# YOUR ASSIGNMENT:
The lines to transcribe run from the top of the material below to the line with "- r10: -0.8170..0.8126", inclusive. Leave the pictures behind.

# INFORMATION SHOWN:
· · · · · · ·
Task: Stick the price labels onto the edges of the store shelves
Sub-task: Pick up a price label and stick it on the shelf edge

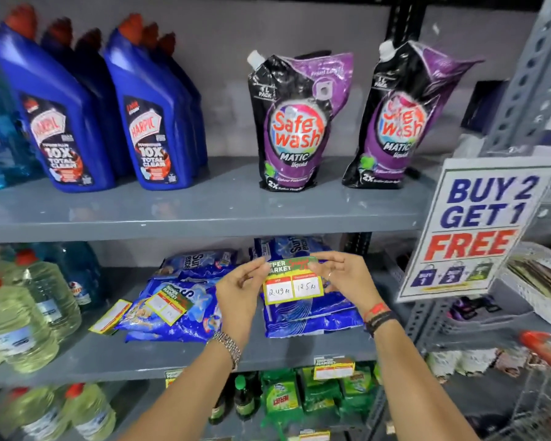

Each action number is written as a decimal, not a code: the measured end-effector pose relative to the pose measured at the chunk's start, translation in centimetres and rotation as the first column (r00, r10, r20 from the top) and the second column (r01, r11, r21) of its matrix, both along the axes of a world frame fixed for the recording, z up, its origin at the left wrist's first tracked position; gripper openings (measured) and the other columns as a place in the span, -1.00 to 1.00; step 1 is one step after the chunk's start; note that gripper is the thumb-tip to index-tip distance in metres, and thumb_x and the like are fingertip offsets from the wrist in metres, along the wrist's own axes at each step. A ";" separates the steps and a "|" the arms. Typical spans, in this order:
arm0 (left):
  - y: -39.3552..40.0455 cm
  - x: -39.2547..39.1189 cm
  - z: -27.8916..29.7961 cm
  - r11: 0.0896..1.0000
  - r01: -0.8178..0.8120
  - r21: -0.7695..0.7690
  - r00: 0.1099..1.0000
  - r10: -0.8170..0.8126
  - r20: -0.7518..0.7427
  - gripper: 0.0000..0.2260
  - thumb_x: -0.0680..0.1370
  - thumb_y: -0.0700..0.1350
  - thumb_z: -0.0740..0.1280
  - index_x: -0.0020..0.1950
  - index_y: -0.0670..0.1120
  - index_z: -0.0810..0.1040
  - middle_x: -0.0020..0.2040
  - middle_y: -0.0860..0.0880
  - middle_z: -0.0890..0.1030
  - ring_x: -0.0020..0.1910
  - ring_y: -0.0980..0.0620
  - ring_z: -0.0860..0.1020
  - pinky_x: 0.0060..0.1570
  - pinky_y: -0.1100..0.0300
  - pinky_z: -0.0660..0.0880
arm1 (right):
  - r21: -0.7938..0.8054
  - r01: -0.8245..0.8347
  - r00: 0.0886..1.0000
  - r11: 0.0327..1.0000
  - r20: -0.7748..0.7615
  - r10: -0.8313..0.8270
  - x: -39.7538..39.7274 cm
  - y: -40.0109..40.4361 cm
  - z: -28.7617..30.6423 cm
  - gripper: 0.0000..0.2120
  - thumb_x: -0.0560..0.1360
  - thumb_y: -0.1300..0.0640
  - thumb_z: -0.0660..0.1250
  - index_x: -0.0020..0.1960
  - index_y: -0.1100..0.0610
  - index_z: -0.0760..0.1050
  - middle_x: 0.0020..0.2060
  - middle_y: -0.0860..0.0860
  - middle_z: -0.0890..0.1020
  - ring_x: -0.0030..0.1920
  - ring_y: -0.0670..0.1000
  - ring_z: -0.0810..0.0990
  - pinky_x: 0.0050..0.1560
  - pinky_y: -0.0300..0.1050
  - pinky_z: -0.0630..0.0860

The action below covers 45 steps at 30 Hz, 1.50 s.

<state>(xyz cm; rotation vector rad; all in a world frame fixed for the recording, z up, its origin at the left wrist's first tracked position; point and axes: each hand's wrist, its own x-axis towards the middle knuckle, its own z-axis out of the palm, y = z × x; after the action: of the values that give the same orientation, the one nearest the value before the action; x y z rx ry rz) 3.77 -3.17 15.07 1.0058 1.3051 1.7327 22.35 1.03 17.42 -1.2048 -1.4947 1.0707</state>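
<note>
A yellow-edged price label (pixel 294 285) with handwritten prices hangs in the air in front of the middle shelf. My left hand (pixel 240 291) pinches its left edge and my right hand (pixel 344 276) pinches its top right corner. Two more labels lie loose on the middle shelf: one (pixel 169 303) on a blue detergent bag, another (pixel 111 316) at that bag's left. A label (pixel 333 367) is stuck on the middle shelf's front edge (pixel 109 370), with a second one (pixel 171 377) partly hidden behind my left forearm. The upper shelf's edge (pixel 204 229) is bare.
Blue toilet-cleaner bottles (pixel 64 122) and purple Safe Wash pouches (pixel 295 122) stand on the upper shelf. Blue detergent bags (pixel 312 316) and clear bottles (pixel 23 313) fill the middle shelf. A "Buy 2 Get 1 Free" sign (pixel 477 230) juts out at right, a red-handled cart (pixel 541 345) below it.
</note>
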 end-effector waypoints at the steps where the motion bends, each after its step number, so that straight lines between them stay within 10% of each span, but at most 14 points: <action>1: -0.1 0.7 0.4 0.999 0.009 0.041 0.999 -0.006 -0.054 -0.85 0.41 -0.16 0.46 -0.05 0.01 0.67 -0.15 -0.03 0.72 -0.17 0.06 0.67 -0.19 0.24 0.61 | 0.035 0.028 1.000 0.999 -0.005 -0.027 0.8 -0.4 0.2 -0.81 0.40 0.18 0.44 0.00 0.19 0.59 -0.29 0.07 0.67 -0.40 -0.15 0.61 -0.50 -0.29 0.52; 10: 0.5 5.8 7.0 0.955 0.103 0.278 0.888 0.038 -0.459 -0.86 0.38 -0.05 0.51 -0.12 -0.06 0.72 -0.25 0.08 0.71 -0.29 0.23 0.66 -0.21 0.42 0.56 | 0.268 0.297 0.954 0.916 -0.110 -0.277 6.4 -1.8 4.7 -0.93 0.38 0.12 0.46 -0.23 -0.01 0.58 -0.33 0.02 0.66 -0.24 0.05 0.64 -0.19 0.01 0.63; 17: 2.4 5.9 8.7 0.959 0.100 0.264 0.801 0.080 -0.594 -0.87 0.39 -0.05 0.49 -0.11 -0.04 0.71 -0.23 0.09 0.68 -0.20 0.20 0.62 -0.23 0.48 0.52 | 0.251 0.359 0.933 0.899 -0.080 -0.351 6.3 -1.1 5.6 -0.84 0.38 0.09 0.46 -0.08 0.13 0.59 -0.30 -0.06 0.63 -0.25 -0.04 0.63 -0.42 -0.39 0.54; 29: 3.2 5.9 9.4 0.963 0.084 0.255 0.643 0.143 -0.752 -0.89 0.41 0.01 0.46 -0.13 0.01 0.69 -0.20 0.09 0.70 -0.33 0.21 0.61 -0.27 0.40 0.54 | 0.230 0.404 0.914 0.885 -0.082 -0.396 6.3 -0.2 5.8 -0.87 0.37 0.05 0.47 -0.15 0.04 0.55 -0.25 0.01 0.67 -0.18 -0.03 0.66 -0.31 -0.27 0.62; 35: 3.0 5.6 10.3 0.955 0.013 0.298 0.345 0.275 -0.897 -0.86 0.43 0.16 0.38 -0.12 0.12 0.61 -0.16 0.15 0.64 -0.23 0.19 0.56 -0.42 0.29 0.39 | 0.400 0.540 0.813 0.740 -0.021 -0.582 5.6 -0.2 6.0 -0.77 0.28 -0.03 0.52 -0.21 0.03 0.52 -0.27 -0.03 0.61 -0.24 -0.05 0.56 -0.23 -0.24 0.54; 39: 4.0 5.2 10.4 0.908 0.086 0.409 0.152 0.394 -0.907 -0.70 0.45 0.21 0.31 0.11 0.14 0.60 0.12 0.12 0.59 0.08 0.05 0.51 -0.04 0.17 0.35 | 0.628 0.405 0.786 0.665 0.133 -0.604 4.9 0.1 6.7 -0.56 0.25 -0.15 0.50 -0.02 0.08 0.49 -0.04 -0.04 0.53 0.03 -0.06 0.44 0.04 -0.22 0.37; 45: 4.8 5.0 9.8 0.944 0.148 0.293 0.316 0.236 -0.919 -0.71 0.48 0.20 0.28 0.10 0.13 0.63 0.05 0.16 0.65 0.04 0.11 0.56 -0.06 0.23 0.43 | 0.547 0.355 0.795 0.758 0.249 -0.552 4.9 1.2 6.5 -0.54 0.26 -0.12 0.49 0.07 0.07 0.56 0.11 0.00 0.63 0.20 0.04 0.49 0.42 0.08 0.22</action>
<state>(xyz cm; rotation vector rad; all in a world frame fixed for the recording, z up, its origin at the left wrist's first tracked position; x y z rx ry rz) 8.73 1.58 24.86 2.5025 1.7245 1.3341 27.25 2.23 23.88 -1.3764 -1.5133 0.0917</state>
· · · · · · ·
# TASK RESULT:
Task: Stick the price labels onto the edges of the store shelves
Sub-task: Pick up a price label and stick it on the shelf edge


Each action number is written as a decimal, not a code: the measured end-effector pose relative to the pose measured at the chunk's start, translation in centimetres and rotation as the first column (r00, r10, r20 from the top) and the second column (r01, r11, r21) of its matrix, both along the axes of a world frame fixed for the recording, z up, its origin at the left wrist's first tracked position; gripper openings (measured) and the other columns as a place in the span, -1.00 to 1.00; step 1 is one step after the chunk's start; note that gripper is the thumb-tip to index-tip distance in metres, and thumb_x and the like are fingertip offsets from the wrist in metres, along the wrist's own axes at each step. A ";" separates the steps and a "|" the arms. Typical spans, in this order:
arm0 (left):
  - y: -39.3552..40.0455 cm
  - x: -39.2547..39.1189 cm
  - z: -27.8916..29.7961 cm
  - r11: 0.0896..1.0000
  - r01: -0.8178..0.8120
  - r21: -0.7695..0.7690
  - r00: 0.1099..1.0000
  - r10: -0.8170..0.8126

This completes the requested output.